In other words, IP enables and incentivizes innovation. Revenues and capital generated via IP are invested into future (costly) R&D efforts, including new treatments, cures for rare diseases, and alternate indications. Waiving IP jeopardizes this system, harms innovation, and disincentivizes innovators. It is not that innovators do not want to “do the right thing;” they literally cannot afford to continue innovating at current levels without adequate resources.
A TRIPS waiver for therapeutics and diagnostics would only benefit one group: CCP-supported companies. Throughout the height of the pandemic in 2021, China exported the most COVID-19 vaccines. Despite the life-and-death stakes, the CCP predominantly sold these vaccines with strings attached, such as diplomatic gestures, political agreements, or power plays over international disputes. During text negotiations for the COVID-19 vaccine waiver, China strongly opposed text excluding developing member countries “who exported more than 10 percent of world exports of COVID-19 vaccine.” Although the CCP agreed not to avail itself of the waiver’s provisions if the text was removed, it never agreed not to avail itself of any expanded TRIPS waiver. Without safeguards such as text excluding the country, China will avail itself of U.S. IP for therapeutics and diagnostics, despite being the global leader for patent filings associated with COVID-19 therapeutics (totaling 887 as of October, followed by the United States at 292).

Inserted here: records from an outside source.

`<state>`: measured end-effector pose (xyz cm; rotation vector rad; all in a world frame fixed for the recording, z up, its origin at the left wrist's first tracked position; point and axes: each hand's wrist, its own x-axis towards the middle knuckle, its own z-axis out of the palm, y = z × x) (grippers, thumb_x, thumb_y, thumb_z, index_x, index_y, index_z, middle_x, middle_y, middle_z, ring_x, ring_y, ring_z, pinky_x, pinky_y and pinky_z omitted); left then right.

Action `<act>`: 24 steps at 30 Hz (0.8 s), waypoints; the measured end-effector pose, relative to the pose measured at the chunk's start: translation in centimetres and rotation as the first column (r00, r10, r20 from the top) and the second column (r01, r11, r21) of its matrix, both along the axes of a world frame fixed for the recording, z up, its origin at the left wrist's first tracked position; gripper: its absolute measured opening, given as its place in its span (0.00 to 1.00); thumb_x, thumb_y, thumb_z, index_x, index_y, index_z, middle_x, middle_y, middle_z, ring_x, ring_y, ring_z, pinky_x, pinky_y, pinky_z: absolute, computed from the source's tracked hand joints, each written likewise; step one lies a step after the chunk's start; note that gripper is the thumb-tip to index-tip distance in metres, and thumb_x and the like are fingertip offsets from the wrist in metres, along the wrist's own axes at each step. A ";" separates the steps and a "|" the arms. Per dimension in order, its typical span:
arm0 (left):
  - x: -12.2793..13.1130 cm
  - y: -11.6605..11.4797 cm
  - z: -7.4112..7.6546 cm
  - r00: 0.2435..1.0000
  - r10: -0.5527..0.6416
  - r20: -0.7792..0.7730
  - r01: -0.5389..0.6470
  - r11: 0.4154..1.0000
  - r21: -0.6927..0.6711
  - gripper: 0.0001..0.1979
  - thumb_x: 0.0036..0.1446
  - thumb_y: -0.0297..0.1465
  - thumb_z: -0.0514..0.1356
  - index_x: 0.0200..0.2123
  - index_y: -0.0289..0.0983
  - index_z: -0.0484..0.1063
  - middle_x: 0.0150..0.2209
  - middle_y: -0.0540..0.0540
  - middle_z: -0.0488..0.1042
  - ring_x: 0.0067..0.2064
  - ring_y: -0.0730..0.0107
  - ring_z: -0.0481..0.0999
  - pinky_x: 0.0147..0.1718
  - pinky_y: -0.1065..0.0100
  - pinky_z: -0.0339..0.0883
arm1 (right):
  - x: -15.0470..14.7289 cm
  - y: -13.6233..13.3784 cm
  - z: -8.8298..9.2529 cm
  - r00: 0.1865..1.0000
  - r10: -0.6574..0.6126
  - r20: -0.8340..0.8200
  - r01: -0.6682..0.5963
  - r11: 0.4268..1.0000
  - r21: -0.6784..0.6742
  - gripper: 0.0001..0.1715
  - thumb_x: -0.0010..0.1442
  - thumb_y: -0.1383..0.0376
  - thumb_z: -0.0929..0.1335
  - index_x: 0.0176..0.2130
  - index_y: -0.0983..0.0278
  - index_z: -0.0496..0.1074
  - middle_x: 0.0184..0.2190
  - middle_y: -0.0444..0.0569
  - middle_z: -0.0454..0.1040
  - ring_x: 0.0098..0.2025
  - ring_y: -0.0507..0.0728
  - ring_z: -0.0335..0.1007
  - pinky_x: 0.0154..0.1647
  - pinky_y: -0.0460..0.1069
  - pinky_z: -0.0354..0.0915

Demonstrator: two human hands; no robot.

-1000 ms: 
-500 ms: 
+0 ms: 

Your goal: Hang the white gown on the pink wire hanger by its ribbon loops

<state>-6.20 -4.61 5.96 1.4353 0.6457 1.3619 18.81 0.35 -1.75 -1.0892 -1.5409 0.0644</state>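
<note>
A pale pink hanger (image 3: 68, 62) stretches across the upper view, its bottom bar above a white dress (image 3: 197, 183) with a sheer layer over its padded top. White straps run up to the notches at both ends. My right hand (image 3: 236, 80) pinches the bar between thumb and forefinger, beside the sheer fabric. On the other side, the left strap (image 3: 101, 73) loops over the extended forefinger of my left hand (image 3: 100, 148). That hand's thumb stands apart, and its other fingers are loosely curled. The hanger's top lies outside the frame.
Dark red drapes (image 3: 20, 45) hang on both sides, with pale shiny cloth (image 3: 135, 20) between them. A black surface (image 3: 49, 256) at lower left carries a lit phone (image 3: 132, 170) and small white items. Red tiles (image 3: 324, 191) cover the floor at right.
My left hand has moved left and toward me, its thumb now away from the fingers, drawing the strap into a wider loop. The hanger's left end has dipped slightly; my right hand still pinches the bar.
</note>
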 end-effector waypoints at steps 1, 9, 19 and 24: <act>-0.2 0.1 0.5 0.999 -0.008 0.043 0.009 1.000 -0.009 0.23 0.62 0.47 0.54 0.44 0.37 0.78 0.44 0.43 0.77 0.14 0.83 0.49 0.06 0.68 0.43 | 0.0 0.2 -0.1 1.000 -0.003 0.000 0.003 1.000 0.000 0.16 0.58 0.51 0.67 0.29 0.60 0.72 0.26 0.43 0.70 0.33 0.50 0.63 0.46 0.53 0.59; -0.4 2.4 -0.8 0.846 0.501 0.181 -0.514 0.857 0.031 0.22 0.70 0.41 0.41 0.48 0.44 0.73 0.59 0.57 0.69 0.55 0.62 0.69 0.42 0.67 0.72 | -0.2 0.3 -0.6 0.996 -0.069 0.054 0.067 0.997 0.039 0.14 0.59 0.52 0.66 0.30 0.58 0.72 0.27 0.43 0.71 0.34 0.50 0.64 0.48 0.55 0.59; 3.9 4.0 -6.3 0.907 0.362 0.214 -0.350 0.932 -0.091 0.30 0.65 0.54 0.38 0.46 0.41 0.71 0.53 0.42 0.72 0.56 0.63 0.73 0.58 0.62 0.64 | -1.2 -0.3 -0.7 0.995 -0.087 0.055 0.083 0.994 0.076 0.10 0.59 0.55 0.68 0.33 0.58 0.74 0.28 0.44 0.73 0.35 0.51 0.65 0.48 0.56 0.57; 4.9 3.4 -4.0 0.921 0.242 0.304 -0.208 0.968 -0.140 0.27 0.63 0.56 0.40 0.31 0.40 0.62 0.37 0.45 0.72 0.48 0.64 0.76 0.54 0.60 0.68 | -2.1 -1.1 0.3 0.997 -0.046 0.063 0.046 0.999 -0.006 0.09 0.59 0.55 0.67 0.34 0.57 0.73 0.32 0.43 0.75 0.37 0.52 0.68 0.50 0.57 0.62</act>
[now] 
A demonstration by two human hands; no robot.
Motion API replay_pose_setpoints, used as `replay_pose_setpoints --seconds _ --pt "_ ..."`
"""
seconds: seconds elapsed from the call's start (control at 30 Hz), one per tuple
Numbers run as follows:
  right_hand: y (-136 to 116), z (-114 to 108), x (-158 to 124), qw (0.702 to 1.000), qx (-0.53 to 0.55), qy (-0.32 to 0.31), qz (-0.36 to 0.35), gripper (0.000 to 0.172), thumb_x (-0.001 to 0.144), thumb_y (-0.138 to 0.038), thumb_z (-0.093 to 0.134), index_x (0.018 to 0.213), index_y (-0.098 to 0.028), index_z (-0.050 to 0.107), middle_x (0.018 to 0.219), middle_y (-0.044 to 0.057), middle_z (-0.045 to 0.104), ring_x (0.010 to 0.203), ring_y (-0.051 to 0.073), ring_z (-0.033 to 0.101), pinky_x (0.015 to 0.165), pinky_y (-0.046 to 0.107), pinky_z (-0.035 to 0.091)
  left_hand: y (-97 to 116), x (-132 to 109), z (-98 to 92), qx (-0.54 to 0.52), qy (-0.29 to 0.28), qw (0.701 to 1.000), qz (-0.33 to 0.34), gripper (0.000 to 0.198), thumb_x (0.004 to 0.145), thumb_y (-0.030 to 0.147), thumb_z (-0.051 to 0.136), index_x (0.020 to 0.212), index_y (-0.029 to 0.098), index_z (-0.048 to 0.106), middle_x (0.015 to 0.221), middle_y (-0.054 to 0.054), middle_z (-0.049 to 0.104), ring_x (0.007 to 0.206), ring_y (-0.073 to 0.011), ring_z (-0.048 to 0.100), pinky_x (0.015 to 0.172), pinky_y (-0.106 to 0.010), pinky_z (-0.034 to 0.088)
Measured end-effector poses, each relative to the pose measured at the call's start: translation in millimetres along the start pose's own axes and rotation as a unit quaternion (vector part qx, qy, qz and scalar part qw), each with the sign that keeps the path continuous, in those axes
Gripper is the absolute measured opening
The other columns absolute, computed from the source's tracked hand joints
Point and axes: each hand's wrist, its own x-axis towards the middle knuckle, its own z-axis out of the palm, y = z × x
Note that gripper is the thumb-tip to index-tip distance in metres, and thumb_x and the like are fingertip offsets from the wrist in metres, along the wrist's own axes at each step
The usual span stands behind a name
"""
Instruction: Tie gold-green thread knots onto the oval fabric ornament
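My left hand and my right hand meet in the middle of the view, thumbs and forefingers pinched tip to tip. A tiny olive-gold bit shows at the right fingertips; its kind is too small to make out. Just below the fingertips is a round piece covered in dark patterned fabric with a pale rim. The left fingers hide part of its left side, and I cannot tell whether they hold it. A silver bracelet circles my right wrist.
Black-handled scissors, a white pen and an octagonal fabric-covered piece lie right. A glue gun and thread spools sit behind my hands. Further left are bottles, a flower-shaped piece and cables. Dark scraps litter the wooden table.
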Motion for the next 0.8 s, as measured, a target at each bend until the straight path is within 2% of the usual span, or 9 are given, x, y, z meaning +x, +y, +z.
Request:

This is cause for alarm. The CCP availing itself of U.S. COVID-19 IP threatens national security, jobs, and innovation leadership, as waiving IP for COVID-19 innovation equates to forced technology transfer of government- and privately-funded technologies. Over a decade before the pandemic began, the Defense Advanced Research Projects Agency (DARPA) researched ways to rapidly cure new pathogens soldiers might encounter in the field. This research played a role in paving the way for COVID-19 mRNA vaccines, alongside decades of mRNA research from private sector pioneers. Thus, the TRIPS waivers offer American IP and potential national security secrets, free of charge, to the CCP—whose mercantilist policies threaten global innovation and whose Made in China 2025 strategy explicitly identifies dominating the biotechnology field as a goal. Endorsing the waiver would mean American innovators are doing the work and investing significant time, money, and resources, only for China to profit at their expense.
There is nothing meritorious about an expanded TRIPS waiver for COVID-19 therapeutics and diagnostics IP. Just like the TRIPS waiver for COVID-19 vaccines, the expanded waiver proposal is unnecessary, inappropriate, and harmful. The United States and its allies must not allow it to continue.
*Note: All August 2022 data referenced in the Mexico and Switzerland communication is based on a report by Airfinity that is not widely available to the general public. All October 2022 data is based on an updated version of this report.